この度、第17回日本褥瘡学会近畿地方会学術集会を開催させて頂くことになりました。元号が変わり新しい時代を迎えた最初の学術集会となります。メインテーマは「再考!褥瘡ケアのリノベーション」とさせて頂きました。平成の時代においては、褥瘡ケアは、まず治療対象として展開されてきました。そして、褥瘡を治療対象とするだけではなく、種々の予防策が実施されるようになり、褥瘡予防・褥瘡治療ともに大きく発展してきました。しかし、褥瘡予防のために用いる体圧分散寝具についても、適切な選択がなされなければ、人の動きを制約することもあります。また、一旦、褥瘡を発生させてしまうと褥瘡治療のために安静を強いることもあります。そして、これらの活動性の制限が続くと、生活不活発に伴う種々の症状の出現につながり、ひいてQOLの低下を引き起こし兼ねません。

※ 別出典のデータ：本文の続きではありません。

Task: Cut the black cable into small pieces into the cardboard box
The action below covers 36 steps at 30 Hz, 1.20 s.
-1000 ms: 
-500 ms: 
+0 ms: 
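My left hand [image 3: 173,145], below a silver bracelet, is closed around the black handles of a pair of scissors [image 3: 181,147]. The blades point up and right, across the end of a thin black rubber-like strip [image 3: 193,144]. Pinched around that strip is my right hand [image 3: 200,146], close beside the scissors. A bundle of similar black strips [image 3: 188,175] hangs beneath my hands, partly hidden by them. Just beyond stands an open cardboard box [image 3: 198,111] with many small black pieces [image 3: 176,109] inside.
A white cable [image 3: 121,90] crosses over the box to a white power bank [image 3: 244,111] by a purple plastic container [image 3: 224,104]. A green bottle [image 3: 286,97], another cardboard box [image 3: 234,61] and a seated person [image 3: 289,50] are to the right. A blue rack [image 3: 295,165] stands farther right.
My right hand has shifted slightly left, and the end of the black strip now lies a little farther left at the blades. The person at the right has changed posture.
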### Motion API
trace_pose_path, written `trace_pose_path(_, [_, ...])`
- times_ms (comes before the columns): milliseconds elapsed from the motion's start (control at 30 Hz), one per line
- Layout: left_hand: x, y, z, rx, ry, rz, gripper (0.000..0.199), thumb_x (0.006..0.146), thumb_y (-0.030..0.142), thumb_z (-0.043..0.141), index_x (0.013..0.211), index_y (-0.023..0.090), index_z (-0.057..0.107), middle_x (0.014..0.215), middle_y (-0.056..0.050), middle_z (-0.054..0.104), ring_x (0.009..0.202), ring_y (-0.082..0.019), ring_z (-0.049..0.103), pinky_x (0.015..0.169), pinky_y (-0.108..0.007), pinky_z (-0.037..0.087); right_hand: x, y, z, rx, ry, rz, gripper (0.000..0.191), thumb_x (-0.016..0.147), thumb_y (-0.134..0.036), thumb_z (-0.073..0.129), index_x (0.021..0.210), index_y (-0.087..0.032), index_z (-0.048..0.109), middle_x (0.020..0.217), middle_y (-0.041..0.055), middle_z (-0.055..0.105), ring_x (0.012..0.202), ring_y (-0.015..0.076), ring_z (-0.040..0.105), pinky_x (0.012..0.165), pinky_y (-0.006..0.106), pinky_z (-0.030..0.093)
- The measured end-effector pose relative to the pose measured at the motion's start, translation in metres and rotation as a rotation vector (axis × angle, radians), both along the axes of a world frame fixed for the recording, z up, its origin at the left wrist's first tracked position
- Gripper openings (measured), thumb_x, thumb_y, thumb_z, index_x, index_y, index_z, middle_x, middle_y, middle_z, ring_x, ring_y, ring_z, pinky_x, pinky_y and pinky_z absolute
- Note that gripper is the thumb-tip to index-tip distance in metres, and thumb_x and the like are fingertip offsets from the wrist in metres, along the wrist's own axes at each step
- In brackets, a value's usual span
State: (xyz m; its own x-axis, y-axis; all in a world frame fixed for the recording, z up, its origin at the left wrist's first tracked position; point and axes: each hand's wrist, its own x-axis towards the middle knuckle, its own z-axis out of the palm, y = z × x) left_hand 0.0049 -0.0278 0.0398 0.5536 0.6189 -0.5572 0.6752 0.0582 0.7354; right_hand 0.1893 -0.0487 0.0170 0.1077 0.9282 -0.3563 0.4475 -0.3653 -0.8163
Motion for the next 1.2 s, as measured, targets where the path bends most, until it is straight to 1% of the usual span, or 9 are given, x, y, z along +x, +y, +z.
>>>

そこで、今回のテーマを「再考:褥瘡ケアのリノベーション」として、必要な安静、そして、安全な生活活性化の視点から、褥瘡を有する方を治療対象としてだけではなく、生活をしている人として捉え、褥瘡完治後の生活を見据えた褥瘡ケア、さらには、褥瘡を有しながらも質の高い生活が送れるようにしていくための褥瘡ケアについて、改めて考えていきたいと考えております。
新しい時代の幕開けに相応しい学術集会とするために、ハンズオンセミナーと特別講演、シンポジウム等につながりをもたせた企画となるべく準備を進めさせて頂いています。褥瘡ケアは多職種連携で取り組まなければなりません。理学療法士、医師、看護師の3職種で会長、副会長を努めさせて頂き、それぞれの職種の視点、そして、他職種に期待するものは何かということを議論し、多職種が相互協力しながら褥瘡ケアを展開していく日々の臨床につながるような企画になればと考えております。
さらに、第17回日本褥瘡学会近畿地方会学術集会においても褥瘡ケア関連用品、褥瘡対策機器等の展示を通して褥瘡ケアの啓蒙も図らせて頂きたく考えております。
有意義な学術集会が開催できますよう、スタッフ一同準備を進めさせていただいております。皆様のご参加を心よりお待ち申し上げております。